WORK REQUIRED:
Go over the data below line by line, and state how many lines contain the string "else". Give the number only.

Dataset items:
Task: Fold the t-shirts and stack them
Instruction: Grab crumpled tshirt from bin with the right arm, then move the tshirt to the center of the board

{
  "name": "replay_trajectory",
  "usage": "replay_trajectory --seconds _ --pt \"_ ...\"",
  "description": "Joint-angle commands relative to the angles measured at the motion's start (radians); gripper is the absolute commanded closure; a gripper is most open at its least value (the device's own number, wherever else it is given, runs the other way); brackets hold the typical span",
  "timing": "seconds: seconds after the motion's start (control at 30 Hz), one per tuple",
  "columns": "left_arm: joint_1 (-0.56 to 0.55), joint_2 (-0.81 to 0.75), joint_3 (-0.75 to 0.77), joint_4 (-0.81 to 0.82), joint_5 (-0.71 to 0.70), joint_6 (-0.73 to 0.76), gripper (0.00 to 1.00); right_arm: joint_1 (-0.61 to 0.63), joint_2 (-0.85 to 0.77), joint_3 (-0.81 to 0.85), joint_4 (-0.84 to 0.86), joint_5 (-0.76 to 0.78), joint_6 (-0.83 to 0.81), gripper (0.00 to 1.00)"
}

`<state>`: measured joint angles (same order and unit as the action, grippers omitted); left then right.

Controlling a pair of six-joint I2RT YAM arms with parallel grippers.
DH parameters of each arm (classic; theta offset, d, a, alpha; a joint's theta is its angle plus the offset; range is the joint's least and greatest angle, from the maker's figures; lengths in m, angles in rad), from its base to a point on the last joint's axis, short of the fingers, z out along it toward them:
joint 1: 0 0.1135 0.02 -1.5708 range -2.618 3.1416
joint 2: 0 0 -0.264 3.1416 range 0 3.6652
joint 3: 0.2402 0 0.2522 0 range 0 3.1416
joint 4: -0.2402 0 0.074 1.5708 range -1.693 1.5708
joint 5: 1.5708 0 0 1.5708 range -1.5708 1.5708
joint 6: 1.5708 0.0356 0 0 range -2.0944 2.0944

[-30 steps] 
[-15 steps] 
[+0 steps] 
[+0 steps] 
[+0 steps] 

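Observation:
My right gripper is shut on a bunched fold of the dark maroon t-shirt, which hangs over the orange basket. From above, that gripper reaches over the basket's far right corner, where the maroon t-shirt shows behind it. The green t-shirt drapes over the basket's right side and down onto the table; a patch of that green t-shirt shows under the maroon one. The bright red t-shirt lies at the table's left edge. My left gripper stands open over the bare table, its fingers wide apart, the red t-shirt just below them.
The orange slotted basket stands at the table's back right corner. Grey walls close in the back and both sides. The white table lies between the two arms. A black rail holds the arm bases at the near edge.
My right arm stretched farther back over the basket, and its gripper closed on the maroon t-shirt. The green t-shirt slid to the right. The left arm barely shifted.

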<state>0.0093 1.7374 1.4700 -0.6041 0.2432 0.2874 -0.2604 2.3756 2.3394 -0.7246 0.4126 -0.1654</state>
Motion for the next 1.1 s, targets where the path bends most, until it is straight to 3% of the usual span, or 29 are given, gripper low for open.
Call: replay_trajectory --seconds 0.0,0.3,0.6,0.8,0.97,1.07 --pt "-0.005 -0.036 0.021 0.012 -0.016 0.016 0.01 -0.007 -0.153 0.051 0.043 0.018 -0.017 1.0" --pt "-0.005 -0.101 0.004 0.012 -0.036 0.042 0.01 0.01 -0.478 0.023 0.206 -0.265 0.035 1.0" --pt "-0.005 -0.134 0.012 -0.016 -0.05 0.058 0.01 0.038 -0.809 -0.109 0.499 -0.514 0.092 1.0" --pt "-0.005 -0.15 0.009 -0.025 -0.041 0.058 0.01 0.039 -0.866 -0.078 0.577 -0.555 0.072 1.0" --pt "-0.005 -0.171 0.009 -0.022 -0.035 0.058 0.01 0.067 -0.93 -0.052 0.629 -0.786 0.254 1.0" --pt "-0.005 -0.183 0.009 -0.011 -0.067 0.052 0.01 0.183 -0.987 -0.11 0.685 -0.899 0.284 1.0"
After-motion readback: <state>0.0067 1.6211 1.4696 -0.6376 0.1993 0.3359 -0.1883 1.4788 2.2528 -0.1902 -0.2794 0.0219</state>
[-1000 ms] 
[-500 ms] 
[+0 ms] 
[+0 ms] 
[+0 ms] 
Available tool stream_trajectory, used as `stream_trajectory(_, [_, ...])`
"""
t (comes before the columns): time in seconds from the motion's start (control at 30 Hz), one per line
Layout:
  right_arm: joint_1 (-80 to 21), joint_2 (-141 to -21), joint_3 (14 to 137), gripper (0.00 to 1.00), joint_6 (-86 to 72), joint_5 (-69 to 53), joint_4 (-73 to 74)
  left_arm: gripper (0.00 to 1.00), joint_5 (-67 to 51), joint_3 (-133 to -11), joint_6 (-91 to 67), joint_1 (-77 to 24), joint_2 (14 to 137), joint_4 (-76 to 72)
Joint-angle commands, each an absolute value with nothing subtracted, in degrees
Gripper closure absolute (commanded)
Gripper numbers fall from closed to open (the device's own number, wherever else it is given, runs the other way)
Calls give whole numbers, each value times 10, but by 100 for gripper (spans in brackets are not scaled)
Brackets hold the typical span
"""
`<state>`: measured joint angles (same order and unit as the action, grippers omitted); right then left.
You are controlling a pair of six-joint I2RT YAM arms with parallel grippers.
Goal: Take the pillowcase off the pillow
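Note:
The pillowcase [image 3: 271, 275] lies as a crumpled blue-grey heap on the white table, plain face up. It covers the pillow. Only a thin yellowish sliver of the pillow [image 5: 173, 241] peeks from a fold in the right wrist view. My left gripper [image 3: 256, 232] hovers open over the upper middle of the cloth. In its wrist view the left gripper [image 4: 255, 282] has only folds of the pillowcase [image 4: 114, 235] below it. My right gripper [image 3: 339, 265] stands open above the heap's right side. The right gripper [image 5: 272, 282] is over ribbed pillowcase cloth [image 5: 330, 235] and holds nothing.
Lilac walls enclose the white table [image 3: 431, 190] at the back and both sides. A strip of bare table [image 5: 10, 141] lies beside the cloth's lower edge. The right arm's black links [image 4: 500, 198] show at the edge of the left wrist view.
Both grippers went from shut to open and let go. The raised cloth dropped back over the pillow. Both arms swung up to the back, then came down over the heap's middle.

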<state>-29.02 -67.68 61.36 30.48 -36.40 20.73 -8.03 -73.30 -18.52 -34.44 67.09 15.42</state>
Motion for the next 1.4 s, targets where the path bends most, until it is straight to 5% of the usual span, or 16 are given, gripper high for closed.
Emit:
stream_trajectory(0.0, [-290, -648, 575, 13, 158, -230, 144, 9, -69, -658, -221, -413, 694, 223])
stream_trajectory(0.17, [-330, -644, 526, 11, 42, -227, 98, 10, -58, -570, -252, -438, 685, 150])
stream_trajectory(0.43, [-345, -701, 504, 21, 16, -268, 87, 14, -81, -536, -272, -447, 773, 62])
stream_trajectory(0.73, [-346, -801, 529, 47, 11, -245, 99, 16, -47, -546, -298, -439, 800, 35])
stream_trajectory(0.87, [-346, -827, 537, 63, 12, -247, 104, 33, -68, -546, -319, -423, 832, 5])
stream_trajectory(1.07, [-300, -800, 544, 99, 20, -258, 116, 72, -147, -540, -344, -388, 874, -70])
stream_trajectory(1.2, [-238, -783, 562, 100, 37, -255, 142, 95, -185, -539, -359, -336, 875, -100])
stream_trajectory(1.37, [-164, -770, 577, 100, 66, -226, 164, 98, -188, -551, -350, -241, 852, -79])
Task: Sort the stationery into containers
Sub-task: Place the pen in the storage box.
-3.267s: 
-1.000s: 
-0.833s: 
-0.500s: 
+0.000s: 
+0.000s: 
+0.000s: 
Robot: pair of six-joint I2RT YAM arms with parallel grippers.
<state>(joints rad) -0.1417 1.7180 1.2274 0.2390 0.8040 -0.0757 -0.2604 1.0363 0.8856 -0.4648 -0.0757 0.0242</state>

RESULT BELOW:
2